Mi racconta Giorgia Prosperi che questo era uno dei libri preferiti di Aldo. Noi due non ne abbiamo mai parlato. Per la verità il tempo trascorso insieme è stato così esiguo, ci siamo incontrati per la prima volta sul finire del 2002 e non è più tra noi dal maggio del 2005, che orfano della sua presenza cerco di assorbirne il percorso culturale a partire dai libri che ha amato. In questo momento sono senz’altro nel posto giusto. Inoltre la nostra vita insieme ha avuto la storia di Montalto e della Maremma come fulcro quasi assoluto: San Paolo della Croce, vita e leggenda di Tiburzi, l’influenza della Malaria nello sviluppo del territorio. Avevamo il Campanone, l’odonomastica, le ricerche d’archivio, la musica popolare e i poeti a braccio, il “Lunario” di Cattabiani, “Paesi Etruschi” di Lawrence, gli incontri e le telefonate con Romualdo Luzi, Giuseppe Giontella, Alfio Cavoli, Antonio Mattei quello della Loggetta di Piansano. Lo so è molto ma a me sembra sempre troppo poco.

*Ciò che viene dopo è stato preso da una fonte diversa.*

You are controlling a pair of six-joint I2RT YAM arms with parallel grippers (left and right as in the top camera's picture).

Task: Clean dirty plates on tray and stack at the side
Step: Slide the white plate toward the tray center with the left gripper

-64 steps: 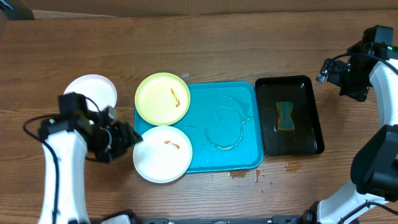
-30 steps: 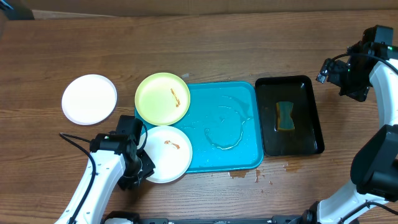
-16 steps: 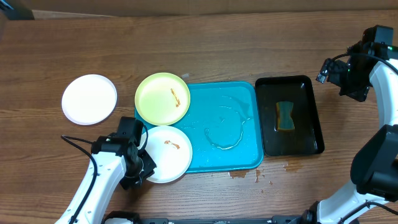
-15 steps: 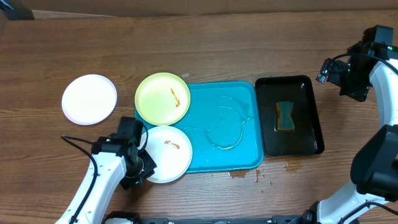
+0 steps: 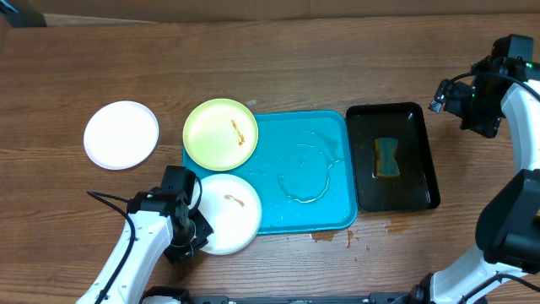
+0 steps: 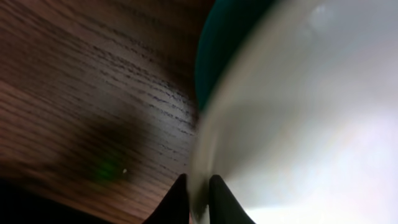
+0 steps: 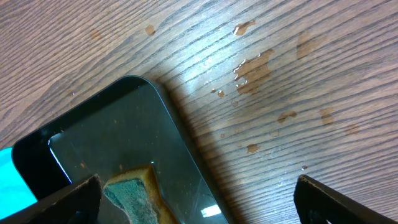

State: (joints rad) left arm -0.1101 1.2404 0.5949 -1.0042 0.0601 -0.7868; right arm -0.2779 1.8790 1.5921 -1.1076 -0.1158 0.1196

“Furore” di Steinbeck è l’ultimo libro che mi ha sciolto in un pianto consolatore. Io stavo lì, nell’ultima stamberga ricovero di un’odissea miserevole insieme a quei poveri cristi, finché la divinità materna decisa a compiere il miracolo ci ha dolcemente allontanati all’esterno. Lì fuori, dopo migliaia di desolati chilometri e feroci umiliazioni, abbiamo sentito il calore pervaderci. Sotto la tettoia, sul sacrario della Mater Matuta, abbiamo sentito tra le fredde gocce di pioggia il calore della vita, il sacro che ci unisce.

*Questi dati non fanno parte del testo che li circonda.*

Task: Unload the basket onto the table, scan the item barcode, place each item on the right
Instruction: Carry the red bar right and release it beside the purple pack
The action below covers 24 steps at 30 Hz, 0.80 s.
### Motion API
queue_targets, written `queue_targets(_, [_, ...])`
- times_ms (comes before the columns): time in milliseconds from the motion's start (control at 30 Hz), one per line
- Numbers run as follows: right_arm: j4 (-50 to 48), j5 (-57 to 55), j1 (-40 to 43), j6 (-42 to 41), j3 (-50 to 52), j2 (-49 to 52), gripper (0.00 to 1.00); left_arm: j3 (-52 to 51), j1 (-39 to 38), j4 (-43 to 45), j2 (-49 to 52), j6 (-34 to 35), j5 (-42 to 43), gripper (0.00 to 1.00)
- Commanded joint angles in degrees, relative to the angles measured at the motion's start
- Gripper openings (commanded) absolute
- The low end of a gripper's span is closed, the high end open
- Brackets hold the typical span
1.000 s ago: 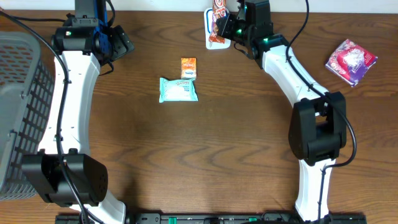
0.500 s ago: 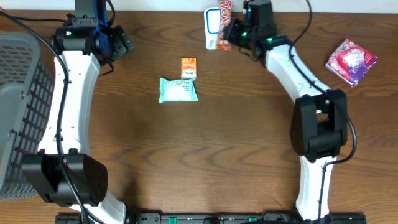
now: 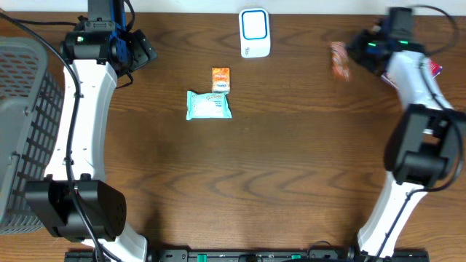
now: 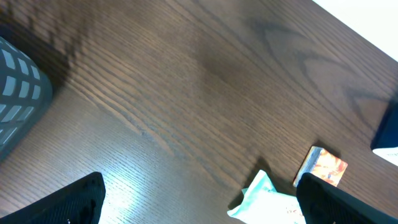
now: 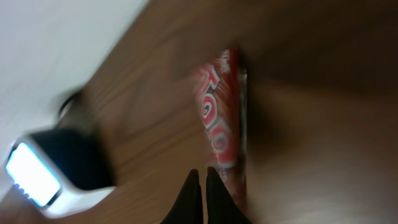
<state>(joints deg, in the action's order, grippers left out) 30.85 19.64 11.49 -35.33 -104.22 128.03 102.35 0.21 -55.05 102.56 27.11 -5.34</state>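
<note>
Overhead view: right gripper (image 3: 353, 57), jaws pressed fully together, holds the red snack bar (image 3: 339, 60) at its tips; wrist view is blurred, but the pinch appears to be on the wrapper's edge. Bar sits well to the right of the scanner (image 3: 255, 33), not over it. Left gripper (image 3: 142, 49): spread wide, nothing in it.

We call this a lab bench set up as a mock shop checkout: robot arms (image 3: 80, 124) mounted on the near edge of a wood table (image 3: 291, 182), white scanner (image 3: 254, 33) at the far edge, grey basket (image 3: 22, 109) on the left, snack packs (image 3: 210, 105) loose mid-table.
</note>
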Motion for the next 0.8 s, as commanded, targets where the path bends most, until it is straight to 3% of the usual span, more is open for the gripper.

Pubblicato nel 1939 e tradotto in Italia nel 1940 con le censure del Regime fascista è il romanzo simbolo della Grande Depressione americana, “romanzo di propaganda politica, pieno di prediche e interludi sociologici, condotto in chiave epica”. Quegli interludi saggistici spezzano molto il tono dell’opera, in qualche misura sollevano dalla lenta ed inesorabile catastrofe di cui si percepisce l’incombere, danno anche la misura del lavoro dell’autore sulla condizione degli spiantati degli anni Trenta che è estremamente approfondito e rigoroso.

Nella libreria di casa, in una collana di classici del Novecento di cui spesso esploro i dorsi, l’ho individuato e poi letto perché incuriosito da una citazione colta in altra lettura. Naturalmente il libro è presente anche in questa sala, in un’edizione Bompiani del 1997 ancora con la primitiva traduzione di Carlo Coardi del 1940. [Dal 2013 esiste una nuova edizione della medesima casa editrice con traduzione di S.C. Perroni che promette un più meticoloso lavoro sui diversi registri del testo reintegrandone altresì le pagine tagliate.]

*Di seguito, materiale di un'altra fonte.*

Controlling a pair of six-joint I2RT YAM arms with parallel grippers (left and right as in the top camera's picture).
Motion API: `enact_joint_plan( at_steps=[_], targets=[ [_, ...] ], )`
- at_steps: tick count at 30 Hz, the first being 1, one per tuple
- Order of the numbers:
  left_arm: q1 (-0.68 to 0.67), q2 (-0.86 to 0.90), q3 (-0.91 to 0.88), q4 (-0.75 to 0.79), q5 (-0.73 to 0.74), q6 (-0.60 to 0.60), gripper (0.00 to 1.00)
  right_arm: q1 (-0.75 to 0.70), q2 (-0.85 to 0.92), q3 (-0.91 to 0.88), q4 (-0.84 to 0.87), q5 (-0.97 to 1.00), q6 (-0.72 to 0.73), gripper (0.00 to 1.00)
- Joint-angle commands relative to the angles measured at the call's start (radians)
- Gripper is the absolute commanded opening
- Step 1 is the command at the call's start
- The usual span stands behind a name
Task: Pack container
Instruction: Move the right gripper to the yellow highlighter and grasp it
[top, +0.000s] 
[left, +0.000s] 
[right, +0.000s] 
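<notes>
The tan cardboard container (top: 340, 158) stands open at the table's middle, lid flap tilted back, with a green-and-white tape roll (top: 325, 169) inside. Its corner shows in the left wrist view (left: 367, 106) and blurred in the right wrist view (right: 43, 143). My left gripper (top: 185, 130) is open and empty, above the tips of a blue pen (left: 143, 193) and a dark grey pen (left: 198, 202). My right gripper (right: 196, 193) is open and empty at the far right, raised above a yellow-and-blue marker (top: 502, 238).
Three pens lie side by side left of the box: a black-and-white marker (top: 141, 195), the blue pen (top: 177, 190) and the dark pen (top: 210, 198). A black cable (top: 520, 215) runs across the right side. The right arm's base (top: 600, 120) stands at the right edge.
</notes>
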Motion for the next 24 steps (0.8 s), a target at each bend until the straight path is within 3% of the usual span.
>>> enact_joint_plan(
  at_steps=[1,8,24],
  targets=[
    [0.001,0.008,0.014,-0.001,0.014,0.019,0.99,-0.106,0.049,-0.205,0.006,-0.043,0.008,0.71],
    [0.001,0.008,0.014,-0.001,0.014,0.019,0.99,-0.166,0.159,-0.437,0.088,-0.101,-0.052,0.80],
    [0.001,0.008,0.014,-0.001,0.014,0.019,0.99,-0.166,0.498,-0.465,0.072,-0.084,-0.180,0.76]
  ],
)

Dunque Aldo amava questo libro in cui la famiglia Joad muovendo su uno scassato furgone in direzione California portava dietro di sé quella miseria che è un marchio d’infamia. [Non riesco ad evitare di pensare ad “America primo amore” di Mario Soldati].
Ci avrà visto i volti dei lavoratori stagionali della Maremma, forse qualche similitudine con i primi coloni della Riforma Agraria. Uomini, donne e bambini alla ricerca di migliori condizioni di vita. Ci avrà sentito la sacralità della vita e della sapienza arcaica dello spirito femminile che di essa è vestale.